What is needed:
Every line below needs to be transcribed without alteration, and no image may be carried over.

Input:
::::

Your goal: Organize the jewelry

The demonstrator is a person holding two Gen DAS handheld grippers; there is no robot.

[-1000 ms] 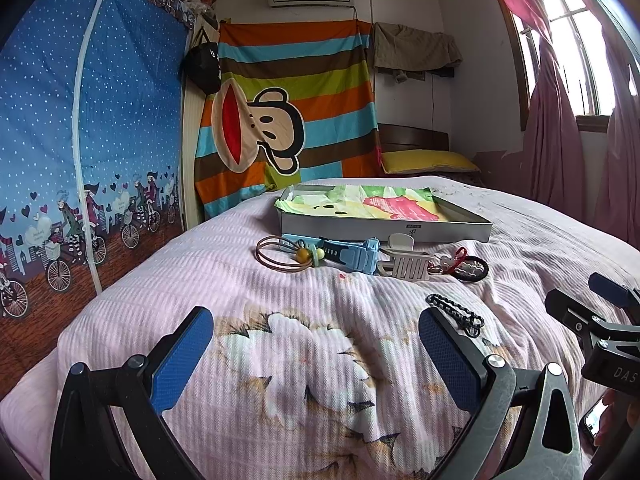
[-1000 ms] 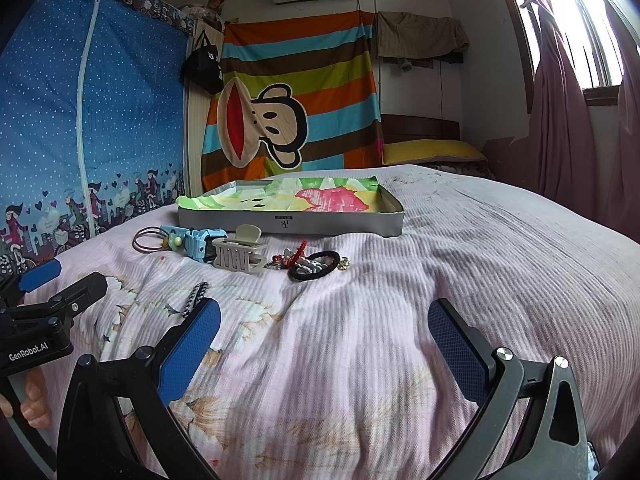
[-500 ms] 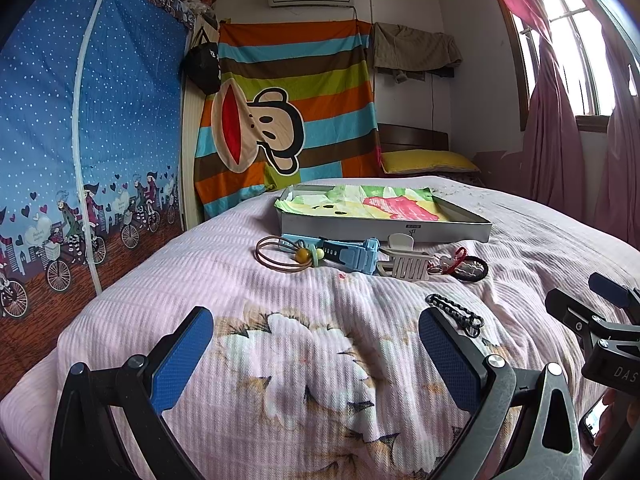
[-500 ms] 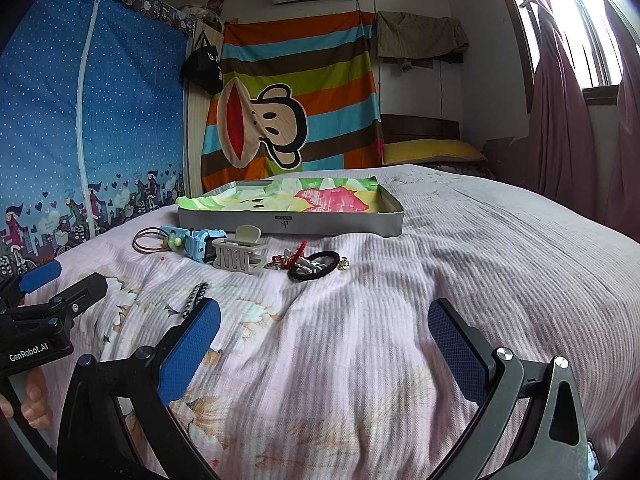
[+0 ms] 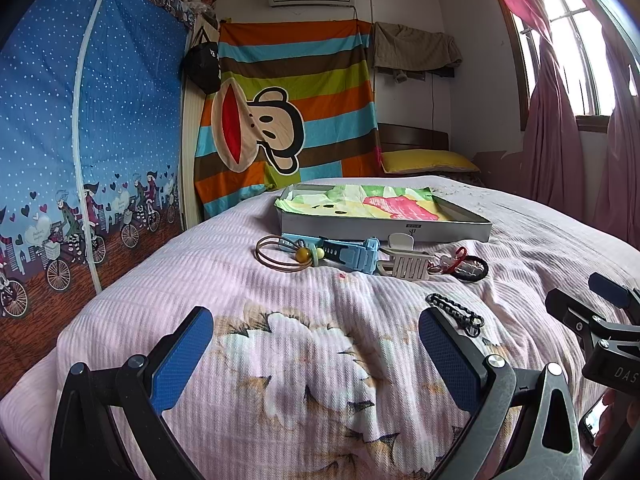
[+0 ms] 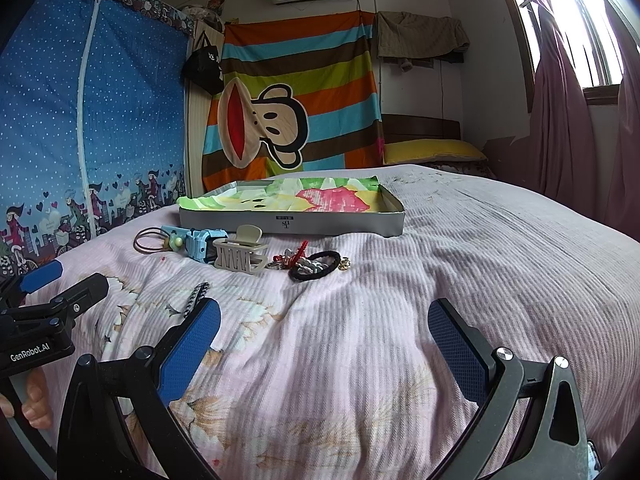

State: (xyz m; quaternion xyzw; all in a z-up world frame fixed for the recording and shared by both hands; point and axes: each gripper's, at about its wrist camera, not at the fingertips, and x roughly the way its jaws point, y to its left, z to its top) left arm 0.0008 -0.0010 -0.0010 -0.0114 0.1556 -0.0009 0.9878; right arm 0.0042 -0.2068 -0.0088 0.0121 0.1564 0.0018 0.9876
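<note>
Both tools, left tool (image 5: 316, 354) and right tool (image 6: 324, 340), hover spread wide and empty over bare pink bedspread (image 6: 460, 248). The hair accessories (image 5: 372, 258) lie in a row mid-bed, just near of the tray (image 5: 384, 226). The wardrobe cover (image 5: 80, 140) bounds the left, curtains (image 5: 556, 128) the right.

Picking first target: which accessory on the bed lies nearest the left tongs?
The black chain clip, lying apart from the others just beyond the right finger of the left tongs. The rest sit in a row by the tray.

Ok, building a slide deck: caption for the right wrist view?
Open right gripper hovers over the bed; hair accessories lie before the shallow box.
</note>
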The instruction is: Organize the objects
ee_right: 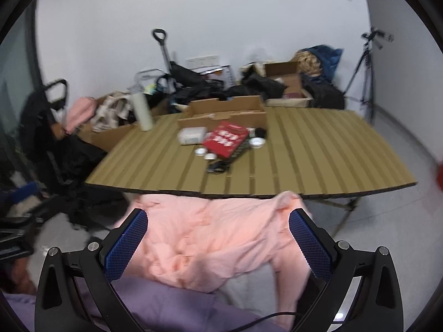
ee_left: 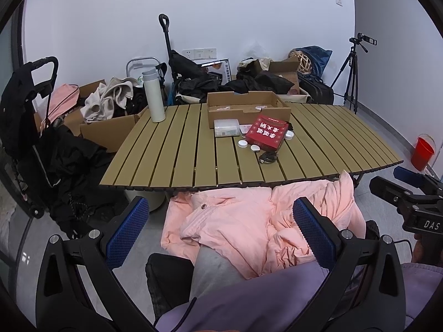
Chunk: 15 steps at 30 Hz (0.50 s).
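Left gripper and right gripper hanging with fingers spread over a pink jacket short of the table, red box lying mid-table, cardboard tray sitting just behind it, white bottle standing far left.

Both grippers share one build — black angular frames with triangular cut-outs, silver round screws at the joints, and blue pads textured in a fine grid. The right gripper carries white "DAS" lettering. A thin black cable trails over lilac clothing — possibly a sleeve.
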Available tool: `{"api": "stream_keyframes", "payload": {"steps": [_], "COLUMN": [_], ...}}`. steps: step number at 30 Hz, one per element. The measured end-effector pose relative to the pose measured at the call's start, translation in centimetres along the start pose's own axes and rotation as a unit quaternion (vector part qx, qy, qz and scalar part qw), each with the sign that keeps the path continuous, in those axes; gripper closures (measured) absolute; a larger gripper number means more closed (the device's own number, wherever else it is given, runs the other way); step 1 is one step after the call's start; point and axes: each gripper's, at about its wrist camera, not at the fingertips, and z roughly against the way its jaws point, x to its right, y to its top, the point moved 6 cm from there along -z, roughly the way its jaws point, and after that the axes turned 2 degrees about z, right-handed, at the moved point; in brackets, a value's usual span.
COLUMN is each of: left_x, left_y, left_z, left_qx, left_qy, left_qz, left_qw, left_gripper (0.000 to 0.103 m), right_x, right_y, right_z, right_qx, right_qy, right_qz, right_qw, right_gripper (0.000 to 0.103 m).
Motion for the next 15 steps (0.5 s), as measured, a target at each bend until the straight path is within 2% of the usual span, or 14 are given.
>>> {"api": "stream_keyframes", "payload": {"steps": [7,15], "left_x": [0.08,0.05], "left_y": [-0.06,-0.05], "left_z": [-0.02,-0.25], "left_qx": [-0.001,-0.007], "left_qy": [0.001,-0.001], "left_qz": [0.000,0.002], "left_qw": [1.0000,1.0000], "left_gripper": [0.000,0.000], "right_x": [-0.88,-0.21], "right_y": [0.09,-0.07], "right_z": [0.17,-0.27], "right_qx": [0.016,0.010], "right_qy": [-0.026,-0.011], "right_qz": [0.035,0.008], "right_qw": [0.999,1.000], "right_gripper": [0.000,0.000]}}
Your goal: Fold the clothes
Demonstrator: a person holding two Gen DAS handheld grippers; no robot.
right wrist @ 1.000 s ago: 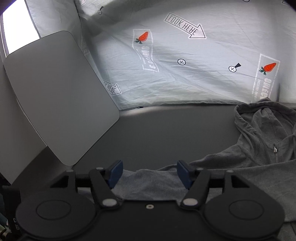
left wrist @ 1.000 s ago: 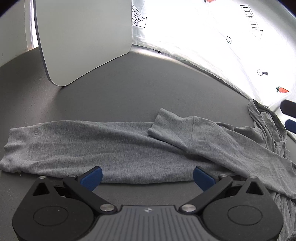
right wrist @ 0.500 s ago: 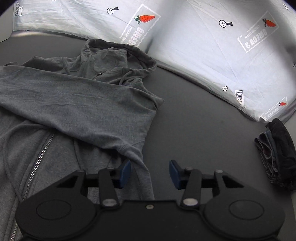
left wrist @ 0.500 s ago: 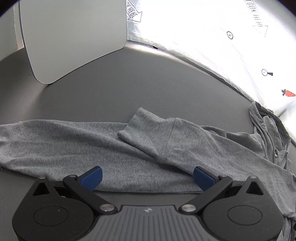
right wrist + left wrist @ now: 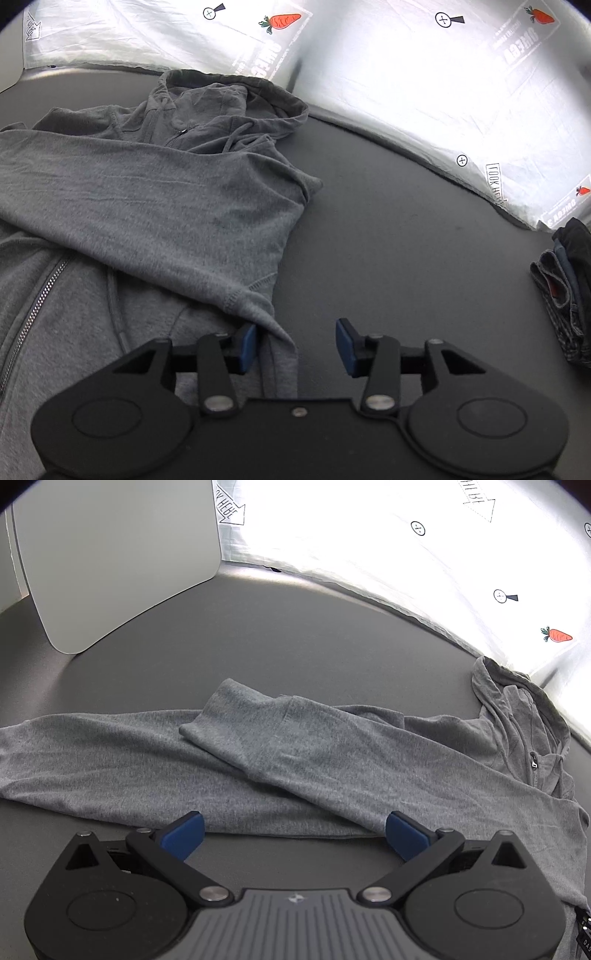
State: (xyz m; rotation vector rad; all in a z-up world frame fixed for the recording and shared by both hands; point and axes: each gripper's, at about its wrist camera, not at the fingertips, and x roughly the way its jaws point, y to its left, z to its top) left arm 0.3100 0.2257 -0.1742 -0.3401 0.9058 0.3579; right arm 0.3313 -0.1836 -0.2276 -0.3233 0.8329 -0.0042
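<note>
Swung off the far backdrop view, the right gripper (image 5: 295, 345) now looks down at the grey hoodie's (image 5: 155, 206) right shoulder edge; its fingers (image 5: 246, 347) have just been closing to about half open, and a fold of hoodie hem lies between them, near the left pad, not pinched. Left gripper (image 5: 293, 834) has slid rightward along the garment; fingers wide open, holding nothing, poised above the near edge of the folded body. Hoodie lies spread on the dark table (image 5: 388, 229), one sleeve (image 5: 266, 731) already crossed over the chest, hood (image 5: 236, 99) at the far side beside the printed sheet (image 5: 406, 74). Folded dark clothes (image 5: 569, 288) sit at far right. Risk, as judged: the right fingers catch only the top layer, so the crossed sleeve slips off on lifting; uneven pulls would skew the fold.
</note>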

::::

Result:
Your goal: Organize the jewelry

The demonstrator is a person holding two Gen DAS handheld grippers; there is no robot.

[-1000 ms] 
[-1000 ms] 
[-500 ms] 
[-500 ms] 
[+0 ms] 
[+0 ms] 

State: (xyz m; quaternion xyzw; all in a z-up world frame fixed for the recording and shared by both hands; point and axes: each gripper's, at about its wrist camera, not at the fingertips, and x roughly the way its jaws point, y to its left, z to its top) left arm 0.0008 -0.0010 -0.0010 -0.0114 0.1556 -0.0009 0.9878; right arm 0.0042 -0.2068 -0.0088 0.0121 0.1564 0.0018 0.9876
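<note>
Both tools, left tool (image 5: 316, 354) and right tool (image 6: 324, 340), hover spread wide and empty over bare pink bedspread (image 6: 460, 248). The hair accessories (image 5: 372, 258) lie in a row mid-bed, just near of the tray (image 5: 384, 226). The wardrobe cover (image 5: 80, 140) bounds the left, curtains (image 5: 556, 128) the right.

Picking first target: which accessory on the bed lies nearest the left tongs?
The black chain clip, lying apart from the others just beyond the right finger of the left tongs. The rest sit in a row by the tray.

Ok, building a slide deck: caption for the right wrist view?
Open right gripper hovers over the bed; hair accessories lie before the shallow box.
</note>
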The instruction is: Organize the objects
ee_right: 
ee_left: 
Chunk: 15 steps at 30 Hz (0.50 s).
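Left gripper and right gripper hanging with fingers spread over a pink jacket short of the table, red box lying mid-table, cardboard tray sitting just behind it, white bottle standing far left.

Both grippers share one build — black angular frames with triangular cut-outs, silver round screws at the joints, and blue pads textured in a fine grid. The right gripper carries white "DAS" lettering. A thin black cable trails over lilac clothing — possibly a sleeve.
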Available tool: `{"api": "stream_keyframes", "payload": {"steps": [_], "COLUMN": [_], ...}}`. steps: step number at 30 Hz, one per element. The measured end-effector pose relative to the pose measured at the call's start, translation in centimetres along the start pose's own axes and rotation as a unit quaternion (vector part qx, qy, qz and scalar part qw), each with the sign that keeps the path continuous, in those axes; gripper closures (measured) absolute; a larger gripper number means more closed (the device's own number, wherever else it is given, runs the other way); step 1 is one step after the call's start; point and axes: each gripper's, at about its wrist camera, not at the fingertips, and z roughly against the way its jaws point, x to its right, y to its top, the point moved 6 cm from there along -z, roughly the way its jaws point, and after that the axes turned 2 degrees about z, right-handed, at the moved point; in brackets, a value's usual span.
COLUMN is each of: left_x, left_y, left_z, left_qx, left_qy, left_qz, left_qw, left_gripper (0.000 to 0.103 m), right_x, right_y, right_z, right_qx, right_qy, right_qz, right_qw, right_gripper (0.000 to 0.103 m).
Motion for the next 15 steps (0.5 s), as measured, a target at each bend until the straight path is within 2% of the usual span, or 14 are given.
>>> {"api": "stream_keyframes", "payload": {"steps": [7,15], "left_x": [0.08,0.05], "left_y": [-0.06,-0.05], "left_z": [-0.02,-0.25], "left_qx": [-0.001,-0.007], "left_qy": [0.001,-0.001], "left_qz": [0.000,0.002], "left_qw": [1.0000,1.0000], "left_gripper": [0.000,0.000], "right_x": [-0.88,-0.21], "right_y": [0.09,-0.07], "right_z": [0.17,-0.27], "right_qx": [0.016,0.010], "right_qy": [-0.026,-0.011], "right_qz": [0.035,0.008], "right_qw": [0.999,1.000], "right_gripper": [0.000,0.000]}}
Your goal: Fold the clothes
Demonstrator: a person holding two Gen DAS handheld grippers; no robot.
right wrist @ 1.000 s ago: 
left wrist @ 1.000 s ago: 
right wrist @ 0.500 s ago: 
left wrist @ 0.500 s ago: 
right wrist + left wrist @ now: 
State: (xyz m; rotation vector rad; all in a z-up world frame fixed for the recording and shared by both hands; point and axes: each gripper's, at about its wrist camera, not at the fingertips, and x roughly the way its jaws point, y to its left, z to its top) left arm 0.3100 0.2257 -0.1742 -0.3401 0.9058 0.3579; right arm 0.3313 -0.1836 -0.2276 -0.3233 0.8329 -0.0042
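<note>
Swung off the far backdrop view, the right gripper (image 5: 295, 345) now looks down at the grey hoodie's (image 5: 155, 206) right shoulder edge; its fingers (image 5: 246, 347) have just been closing to about half open, and a fold of hoodie hem lies between them, near the left pad, not pinched. Left gripper (image 5: 293, 834) has slid rightward along the garment; fingers wide open, holding nothing, poised above the near edge of the folded body. Hoodie lies spread on the dark table (image 5: 388, 229), one sleeve (image 5: 266, 731) already crossed over the chest, hood (image 5: 236, 99) at the far side beside the printed sheet (image 5: 406, 74). Folded dark clothes (image 5: 569, 288) sit at far right. Risk, as judged: the right fingers catch only the top layer, so the crossed sleeve slips off on lifting; uneven pulls would skew the fold.
</note>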

Nothing else is needed to complete the exercise.